[Recorded data Boundary: Start]

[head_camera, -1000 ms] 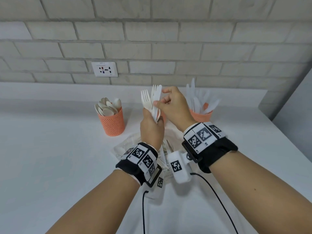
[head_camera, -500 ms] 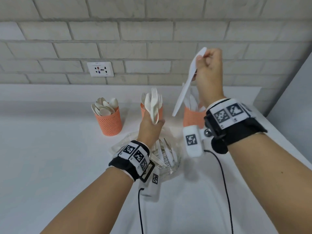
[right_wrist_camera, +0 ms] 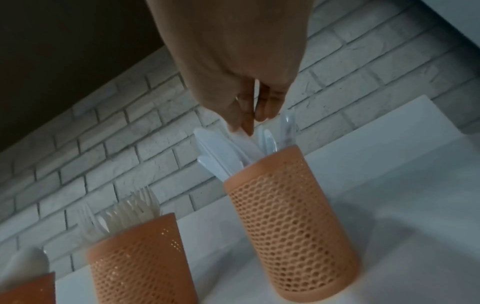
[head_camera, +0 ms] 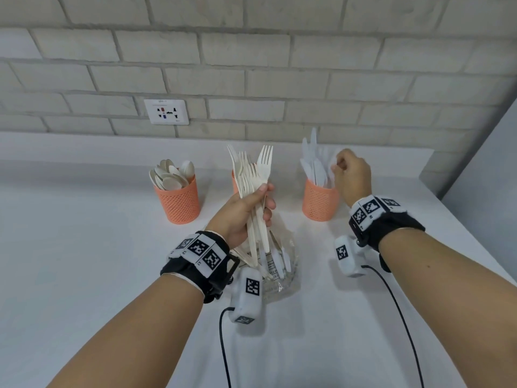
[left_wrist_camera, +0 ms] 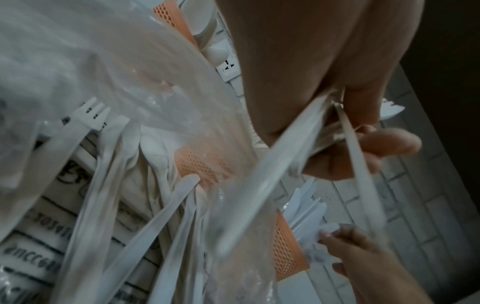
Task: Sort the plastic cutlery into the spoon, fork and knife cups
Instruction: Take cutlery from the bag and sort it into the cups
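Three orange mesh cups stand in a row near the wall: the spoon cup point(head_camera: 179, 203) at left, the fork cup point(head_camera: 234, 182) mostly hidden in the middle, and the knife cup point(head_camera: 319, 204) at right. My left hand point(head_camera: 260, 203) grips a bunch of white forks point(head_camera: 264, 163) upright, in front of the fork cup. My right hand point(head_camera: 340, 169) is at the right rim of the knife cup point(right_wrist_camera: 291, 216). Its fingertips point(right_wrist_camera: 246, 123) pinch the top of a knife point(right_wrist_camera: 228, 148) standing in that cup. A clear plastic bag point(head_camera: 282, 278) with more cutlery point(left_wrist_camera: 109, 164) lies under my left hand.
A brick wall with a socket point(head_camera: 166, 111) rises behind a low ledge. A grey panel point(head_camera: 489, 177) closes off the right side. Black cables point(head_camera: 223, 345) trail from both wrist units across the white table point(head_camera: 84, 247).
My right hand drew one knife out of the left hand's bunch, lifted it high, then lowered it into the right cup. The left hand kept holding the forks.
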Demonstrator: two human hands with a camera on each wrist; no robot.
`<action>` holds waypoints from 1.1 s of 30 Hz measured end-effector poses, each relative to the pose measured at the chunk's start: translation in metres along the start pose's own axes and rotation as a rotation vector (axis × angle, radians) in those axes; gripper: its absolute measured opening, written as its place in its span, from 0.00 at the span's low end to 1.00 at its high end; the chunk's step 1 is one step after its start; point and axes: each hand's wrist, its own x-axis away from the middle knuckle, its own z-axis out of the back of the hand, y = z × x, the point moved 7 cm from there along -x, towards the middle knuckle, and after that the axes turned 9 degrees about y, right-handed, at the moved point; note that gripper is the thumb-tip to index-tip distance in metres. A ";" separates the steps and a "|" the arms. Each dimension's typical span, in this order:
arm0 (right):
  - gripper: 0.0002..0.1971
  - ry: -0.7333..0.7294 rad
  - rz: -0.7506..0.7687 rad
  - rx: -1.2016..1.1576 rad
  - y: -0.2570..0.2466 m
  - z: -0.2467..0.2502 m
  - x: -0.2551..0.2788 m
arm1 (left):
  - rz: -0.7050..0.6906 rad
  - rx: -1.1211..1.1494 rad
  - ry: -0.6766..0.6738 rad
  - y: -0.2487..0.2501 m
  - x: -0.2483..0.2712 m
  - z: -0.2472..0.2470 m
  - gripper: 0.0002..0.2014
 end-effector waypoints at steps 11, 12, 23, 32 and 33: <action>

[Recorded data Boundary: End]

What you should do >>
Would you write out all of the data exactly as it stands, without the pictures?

Task solution >>
[head_camera, -1000 ms] 
[head_camera, -500 ms] 
[right_wrist_camera, +0 ms] 
[head_camera, +0 ms] 
[left_wrist_camera, +0 ms] 
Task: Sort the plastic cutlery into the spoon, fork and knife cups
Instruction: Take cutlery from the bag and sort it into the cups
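Three orange mesh cups stand in a row near the wall: the spoon cup point(head_camera: 179, 203) at left, the fork cup point(head_camera: 234, 182) mostly hidden in the middle, and the knife cup point(head_camera: 319, 204) at right. My left hand point(head_camera: 260, 203) grips a bunch of white forks point(head_camera: 264, 163) upright, in front of the fork cup. My right hand point(head_camera: 340, 169) is at the right rim of the knife cup point(right_wrist_camera: 291, 216). Its fingertips point(right_wrist_camera: 246, 123) pinch the top of a knife point(right_wrist_camera: 228, 148) standing in that cup. A clear plastic bag point(head_camera: 282, 278) with more cutlery point(left_wrist_camera: 109, 164) lies under my left hand.
A brick wall with a socket point(head_camera: 166, 111) rises behind a low ledge. A grey panel point(head_camera: 489, 177) closes off the right side. Black cables point(head_camera: 223, 345) trail from both wrist units across the white table point(head_camera: 84, 247).
My right hand drew one knife out of the left hand's bunch, lifted it high, then lowered it into the right cup. The left hand kept holding the forks.
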Demonstrator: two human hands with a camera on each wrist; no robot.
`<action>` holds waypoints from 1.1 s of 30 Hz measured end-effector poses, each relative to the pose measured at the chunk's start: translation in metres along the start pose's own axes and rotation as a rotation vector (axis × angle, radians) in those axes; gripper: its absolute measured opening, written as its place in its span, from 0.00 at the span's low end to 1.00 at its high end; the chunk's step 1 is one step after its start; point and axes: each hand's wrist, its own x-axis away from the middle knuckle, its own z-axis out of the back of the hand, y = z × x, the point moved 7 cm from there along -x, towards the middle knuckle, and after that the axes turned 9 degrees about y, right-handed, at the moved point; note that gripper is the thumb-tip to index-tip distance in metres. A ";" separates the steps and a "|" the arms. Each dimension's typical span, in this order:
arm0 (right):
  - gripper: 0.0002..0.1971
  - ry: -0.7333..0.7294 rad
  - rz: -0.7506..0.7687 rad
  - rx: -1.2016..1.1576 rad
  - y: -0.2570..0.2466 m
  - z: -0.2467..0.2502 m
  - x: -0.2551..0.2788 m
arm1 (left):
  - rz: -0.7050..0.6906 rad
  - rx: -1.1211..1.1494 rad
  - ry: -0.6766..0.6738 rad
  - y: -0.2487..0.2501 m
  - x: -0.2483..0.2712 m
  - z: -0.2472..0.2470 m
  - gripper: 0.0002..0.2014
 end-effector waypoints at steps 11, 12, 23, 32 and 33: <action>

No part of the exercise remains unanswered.